*TASK DIRECTIONS*
Retype exactly the stretch of lines that begins at the line containing "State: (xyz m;" and ends at the last line of the data, with no other lines.

*GIVEN DATA*
* * *

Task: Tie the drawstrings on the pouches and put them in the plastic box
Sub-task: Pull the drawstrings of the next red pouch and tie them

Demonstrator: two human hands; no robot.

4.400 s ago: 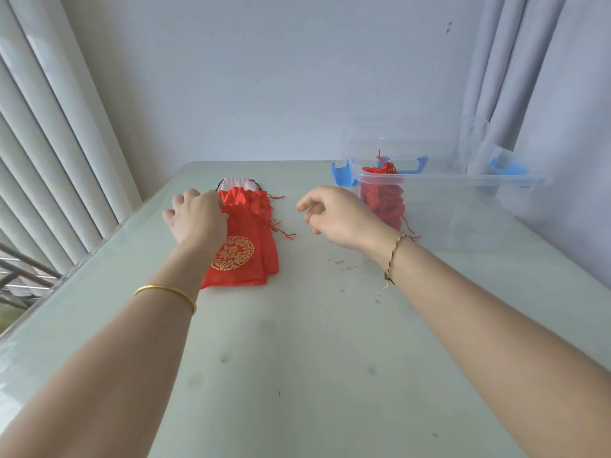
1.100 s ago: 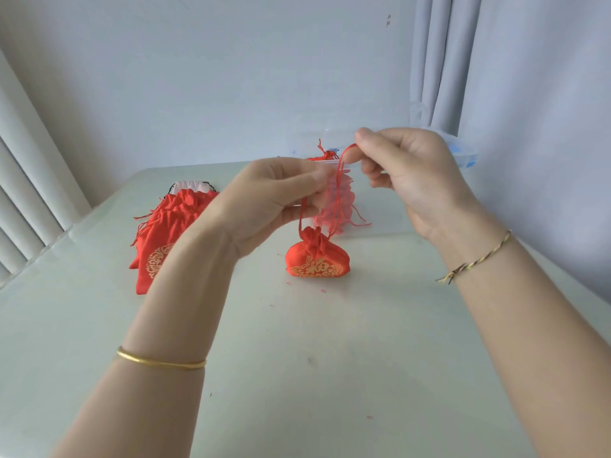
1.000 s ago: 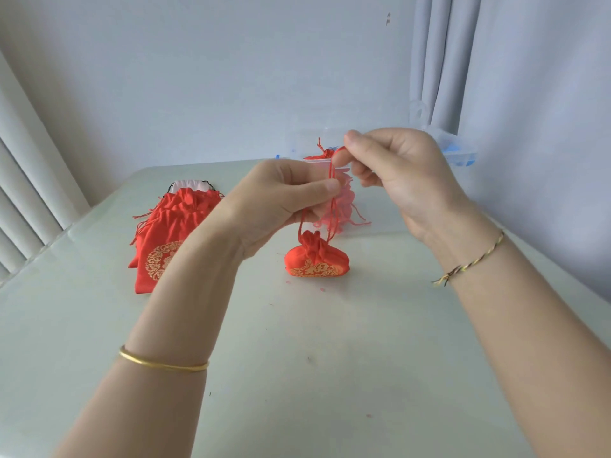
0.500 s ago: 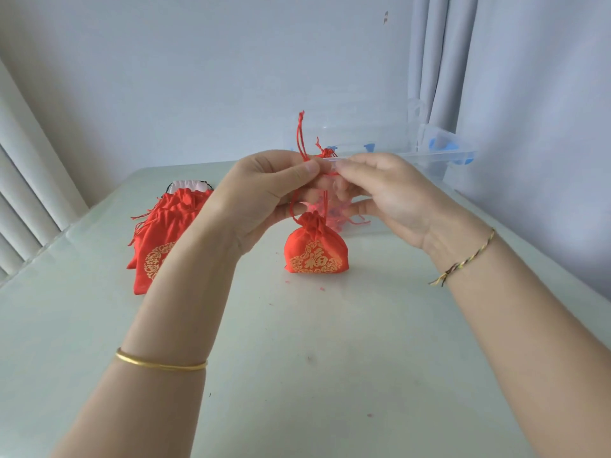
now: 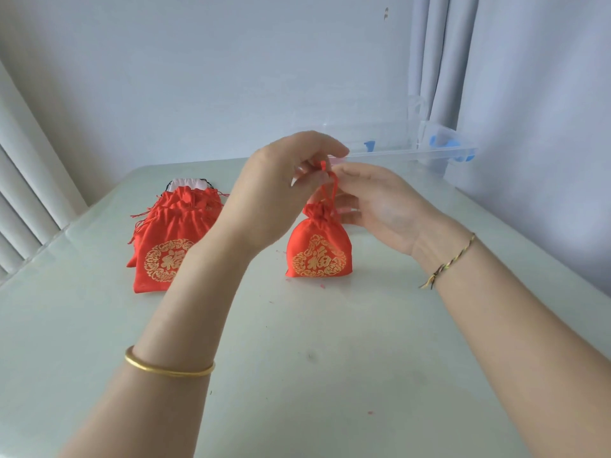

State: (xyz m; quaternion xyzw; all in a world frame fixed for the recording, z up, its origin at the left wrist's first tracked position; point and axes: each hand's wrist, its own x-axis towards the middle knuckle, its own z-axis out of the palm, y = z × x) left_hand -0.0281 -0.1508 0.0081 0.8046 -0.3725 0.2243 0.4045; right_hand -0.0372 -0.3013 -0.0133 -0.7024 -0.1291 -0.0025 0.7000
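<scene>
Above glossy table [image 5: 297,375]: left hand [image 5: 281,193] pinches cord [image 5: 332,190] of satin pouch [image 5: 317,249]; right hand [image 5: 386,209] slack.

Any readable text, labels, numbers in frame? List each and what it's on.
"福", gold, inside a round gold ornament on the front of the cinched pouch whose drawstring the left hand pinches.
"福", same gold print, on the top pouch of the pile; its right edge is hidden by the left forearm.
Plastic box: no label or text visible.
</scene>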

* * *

*RESPONSE AREA*
State: (xyz m; quaternion xyzw; all in a world frame fixed for the recording, z up, its origin at the left wrist's first tracked position; point and axes: each hand's wrist, its own x-axis towards the middle knuckle, its own z-axis out of the palm, y = z × x) left_hand -0.0281 -0.1508 0.0081 0.8046 -0.3725 0.2243 0.4045; right_hand -0.0372 -0.3013 -0.0133 -0.7024 -0.1291 -0.0025 0.7000
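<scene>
Above glossy table [image 5: 297,375]: left hand [image 5: 281,193] pinches cord [image 5: 332,190] of satin pouch [image 5: 317,249]; right hand [image 5: 386,209] slack.

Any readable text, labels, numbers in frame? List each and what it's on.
"福", gold, inside a round gold ornament on the front of the cinched pouch whose drawstring the left hand pinches.
"福", same gold print, on the top pouch of the pile; its right edge is hidden by the left forearm.
Plastic box: no label or text visible.
</scene>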

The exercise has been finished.